The Medieval Religiously Centered City
My Dad often spoke about his admiration for Lewis Mumford (October 19, 1895 — January 26, 1990) but I had never read Mumford and so when I saw a paper in my email on Lewis Mumford, I downloaded it, which only made me want to read Mumford in his own words.
Although Mumford was an influential inspiration in Europe after World War II, it was not easy to find works by Mumford online.
Finally, I found The Culture of the Cities by Lewis Mumford available in full on Monoskop.com, billed as a wiki for arts, media and humanities.
Mumford describes The Culture of the Cities as a companion volume to Technics and Civilization saying in the introduction that “each seeks to explore what the modern world may hold for mankind once men of good will have learned to subdue the barbarous mechanisms and the mechanized barbarisms that now threaten the very existence of civilization. ”
Writing in a poetic voice and analytical mind, Mumford tells a tale of cities that spans centuries, condensing history into a time kaleidoscope that turns and the world transforms. Functionality and purpose are the rudiments cyclicly reinvented by and through one cultural modality, and then another, brought to life by Mumford’s insightful attention to detail as though it all exists simultaneously in a universally present moment.

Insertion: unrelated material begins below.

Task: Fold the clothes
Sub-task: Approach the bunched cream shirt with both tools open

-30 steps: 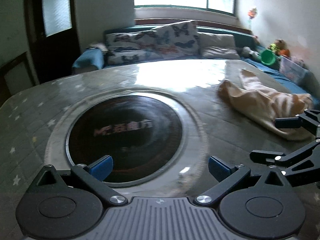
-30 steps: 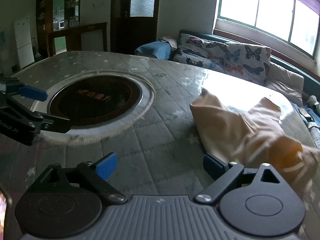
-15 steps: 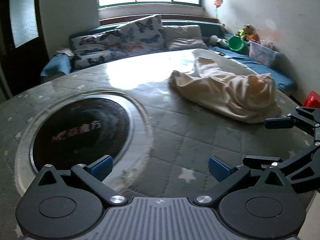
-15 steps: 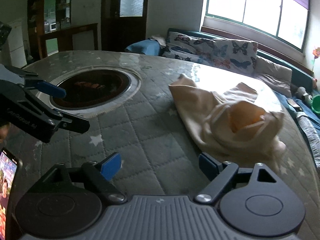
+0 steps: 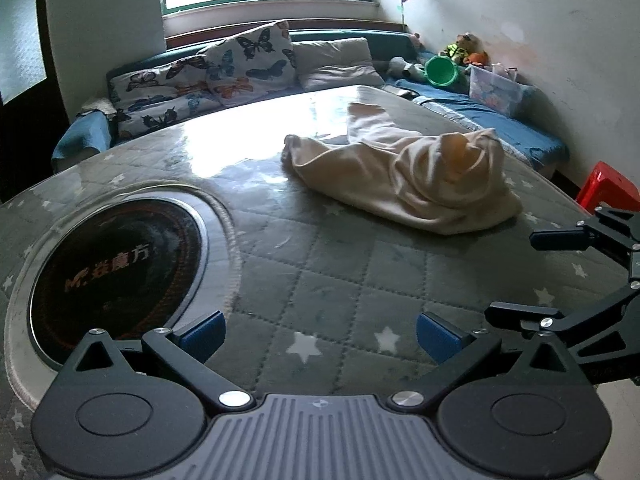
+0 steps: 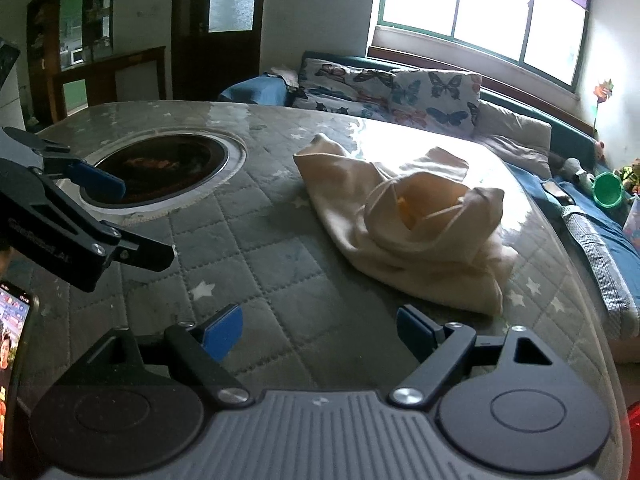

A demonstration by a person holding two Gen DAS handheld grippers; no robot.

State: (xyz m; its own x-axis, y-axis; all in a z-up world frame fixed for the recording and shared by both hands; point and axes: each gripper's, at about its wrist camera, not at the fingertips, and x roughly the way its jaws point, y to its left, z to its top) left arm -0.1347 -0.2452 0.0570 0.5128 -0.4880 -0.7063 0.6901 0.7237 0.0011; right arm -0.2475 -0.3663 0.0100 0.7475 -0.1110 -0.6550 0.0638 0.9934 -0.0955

Munford’s story takes off in the Middle Ages, covering the tenth to the sixteenth centuries when the medieval city flourished, enclosed within walls that provided the security needed to foster a peacetime existence. Mumford tells of Middle Age cities that were organically organized in a decentralized architectural design and political structure, spaces facing enclosed outdoor courts where gardens grew and nature intermingled in the crevices of urban life
In Mumford’s tale, the city is a stage for human drama, which in medieval times was organized around religious life. The church was the learning and spiritual center of the community, wherein or about, essential social functions took form. The church at the center of community organization was neither a political or economic player. It was a spiritual institution, gathering other functions around it through its capacity to gather a congregation. In the eleventh century, markets formed around the church as privileges to provide a market, mint coins, and collect taxes were usually granted to religious proprietors rather than to the feudal lords.
Munford claims that it was not the roaming traders that spurred urban growth but the producers. Even at a period later than the eleventh century, the producers in the early medieval town composed about four-fifths of the inhabitants.
As Mumford breaks down the transitional process of civilization, in which one cultural form transforms into another, to three components, the dominant culture, the mutant culture (in today’s terminology, disruptive), and the survivor culture. In the eleventh century, the mutant culture is capitalism:
It (capitalism) supplanted the old protective economy, based on status, mollified by religious precept, by a trading economy based on individual enterprise and the lust for gain : the economic history of the town is largely a story of the transformation of a group of protected producers living in a state of relative equality, into a small group of privileged merchants for whom the rest of the population ultimately toils Lewis Mumford The Culture of the Cities
In the early Middle Ages, town-building became a major industry, but it contained a conflict of interest within it that would eventually bring down the institutions of feudalism. In order to attract the labor needed to secure and build the town, the serfs were enticed with an opportunity to be released from bondage.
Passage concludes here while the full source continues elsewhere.